**Exercise:** The full listing, word for word and free of images, is the expected result.
[Material provided Boundary: Start]
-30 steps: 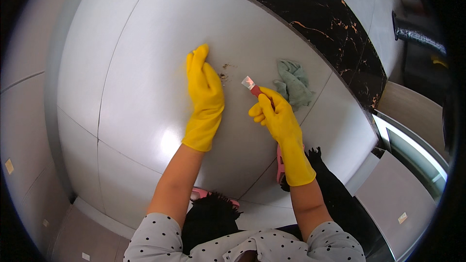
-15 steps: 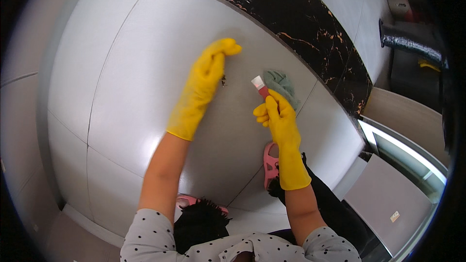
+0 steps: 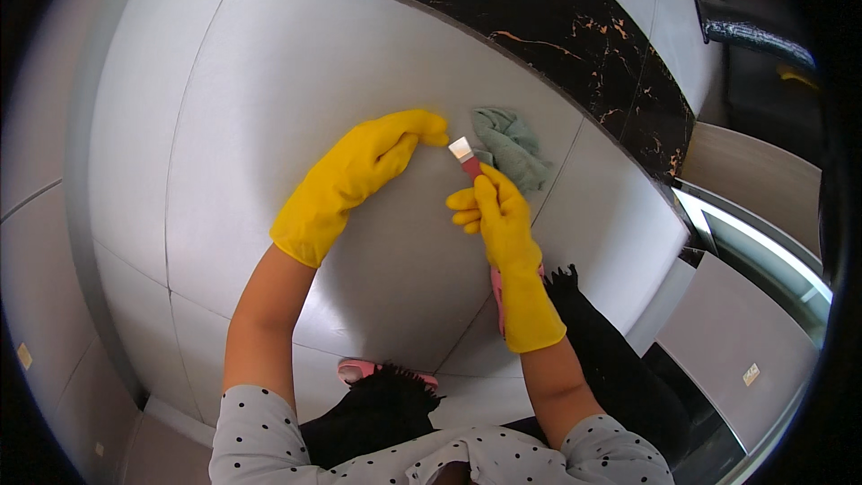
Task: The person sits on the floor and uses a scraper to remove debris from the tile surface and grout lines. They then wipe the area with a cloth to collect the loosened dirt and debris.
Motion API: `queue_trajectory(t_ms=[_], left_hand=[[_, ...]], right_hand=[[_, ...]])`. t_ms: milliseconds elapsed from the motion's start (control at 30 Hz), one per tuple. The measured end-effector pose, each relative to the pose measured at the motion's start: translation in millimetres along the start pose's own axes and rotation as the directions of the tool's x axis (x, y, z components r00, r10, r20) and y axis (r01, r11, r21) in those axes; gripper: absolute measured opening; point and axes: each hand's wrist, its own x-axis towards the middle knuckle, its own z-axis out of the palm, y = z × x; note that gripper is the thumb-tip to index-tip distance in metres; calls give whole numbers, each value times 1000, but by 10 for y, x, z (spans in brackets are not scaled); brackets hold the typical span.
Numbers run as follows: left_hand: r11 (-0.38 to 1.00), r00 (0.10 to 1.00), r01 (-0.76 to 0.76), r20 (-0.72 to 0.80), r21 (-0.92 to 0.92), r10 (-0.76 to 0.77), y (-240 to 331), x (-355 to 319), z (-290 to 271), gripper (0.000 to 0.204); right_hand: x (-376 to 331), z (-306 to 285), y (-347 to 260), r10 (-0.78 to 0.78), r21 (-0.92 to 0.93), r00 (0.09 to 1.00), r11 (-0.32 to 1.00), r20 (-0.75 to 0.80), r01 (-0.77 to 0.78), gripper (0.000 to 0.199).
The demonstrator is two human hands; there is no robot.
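My right hand [image 3: 505,226], in a yellow rubber glove, grips the red handle of a small scraper [image 3: 464,154]. Its flat, pale, shiny blade points up and to the left. Just left of the blade is my left hand [image 3: 382,148], gloved in the same yellow, with fingers drawn together and curled. Whatever those fingers may hold cannot be made out. Beyond my right hand a crumpled grey-green cloth [image 3: 512,151] lies on the light grey tiled floor [image 3: 260,108].
A black marble strip [image 3: 557,27] with orange veins borders the floor at the far right. On the right stand a grey panel [image 3: 732,350] and a white-framed glass piece [image 3: 754,251]. My pink shoes [image 3: 356,371] are on the tiles below my hands.
My left hand has come down and turned rightward, its fingertips now close to the blade. The scraper has shifted slightly left with my right hand. A small dark spot beside the left glove no longer shows.
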Motion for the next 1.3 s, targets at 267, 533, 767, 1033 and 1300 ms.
queue_trajectory(t_ms=[267, 533, 767, 1033, 1300], left_hand=[[760, 939, -137, -327, -636, -104, -175, 78, -20, 45], [844, 970, -53, -230, -533, -84, -230, 61, 71, 60], [878, 973, 22, -190, -478, -128, -200, 17, 57, 59], [890, 977, 27, -177, -455, -120, -169, 51, 59, 54], [898, 972, 49, -184, -436, -143, -195, 60, 59, 56]], right_hand=[[-327, 458, -30, 330, -148, 936, 939, 124, -311, 48], [-166, 722, -12, 321, -63, 946, 946, 49, -318, 46], [-45, 828, -166, 312, -80, 950, 948, 33, -309, 45], [125, 823, -144, 287, -73, 956, 957, 65, -282, 46], [253, 736, -104, 215, -51, 959, 977, 186, -209, 45]])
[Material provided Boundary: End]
**Result of this task:**
-30 steps: 
-15 steps: 
+0 steps: 
Task: The person sits on the floor and uses a scraper to remove debris from the tile surface and grout lines. They then wipe the area with a cloth to collect the loosened dirt and debris.
Motion API: `queue_trajectory(t_ms=[_], left_hand=[[_, ...]], right_hand=[[_, ...]])`. t_ms: milliseconds elapsed from the motion's start (control at 30 Hz), one per tuple. The measured end-effector pose, each relative to the pose measured at the motion's start: translation in millimetres along the start pose's own axes and rotation as the directions of the tool's x axis (x, y, z components r00, r10, r20) and y axis (r01, r11, r21) in those axes; gripper: absolute measured opening; point and axes: each hand's wrist, its own x-axis towards the middle knuckle, its own z-axis out of the palm, y = z × x; note that gripper is the thumb-tip to index-tip distance in metres; calls give whole numbers, each value times 1000, but by 10 for y, x, z (spans in brackets are not scaled); brackets hold the typical span.
Numbers run as follows: left_hand: r11 (-0.38 to 1.00), r00 (0.10 to 1.00), r01 (-0.76 to 0.76), r20 (-0.72 to 0.80), r21 (-0.92 to 0.92), r10 (-0.76 to 0.77), y (-240 to 331), x (-355 to 319), z (-290 to 271), gripper (0.000 to 0.204); right_hand: x (-376 to 331), z (-306 to 285), y (-347 to 260), r10 (-0.78 to 0.78), r21 (-0.92 to 0.93), r00 (0.09 to 1.00), r11 (-0.32 to 1.00), r20 (-0.75 to 0.80), r01 (-0.77 to 0.78), gripper (0.000 to 0.199).
The demonstrator is two human hands; there is no robot.
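My right hand [image 3: 505,226], in a yellow rubber glove, grips the red handle of a small scraper [image 3: 464,154]. Its flat, pale, shiny blade points up and to the left. Just left of the blade is my left hand [image 3: 382,148], gloved in the same yellow, with fingers drawn together and curled. Whatever those fingers may hold cannot be made out. Beyond my right hand a crumpled grey-green cloth [image 3: 512,151] lies on the light grey tiled floor [image 3: 260,108].
A black marble strip [image 3: 557,27] with orange veins borders the floor at the far right. On the right stand a grey panel [image 3: 732,350] and a white-framed glass piece [image 3: 754,251]. My pink shoes [image 3: 356,371] are on the tiles below my hands.
My left hand has come down and turned rightward, its fingertips now close to the blade. The scraper has shifted slightly left with my right hand. A small dark spot beside the left glove no longer shows.
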Motion for the next 1.3 s, targets at 267, 533, 767, 1033 and 1300 ms.
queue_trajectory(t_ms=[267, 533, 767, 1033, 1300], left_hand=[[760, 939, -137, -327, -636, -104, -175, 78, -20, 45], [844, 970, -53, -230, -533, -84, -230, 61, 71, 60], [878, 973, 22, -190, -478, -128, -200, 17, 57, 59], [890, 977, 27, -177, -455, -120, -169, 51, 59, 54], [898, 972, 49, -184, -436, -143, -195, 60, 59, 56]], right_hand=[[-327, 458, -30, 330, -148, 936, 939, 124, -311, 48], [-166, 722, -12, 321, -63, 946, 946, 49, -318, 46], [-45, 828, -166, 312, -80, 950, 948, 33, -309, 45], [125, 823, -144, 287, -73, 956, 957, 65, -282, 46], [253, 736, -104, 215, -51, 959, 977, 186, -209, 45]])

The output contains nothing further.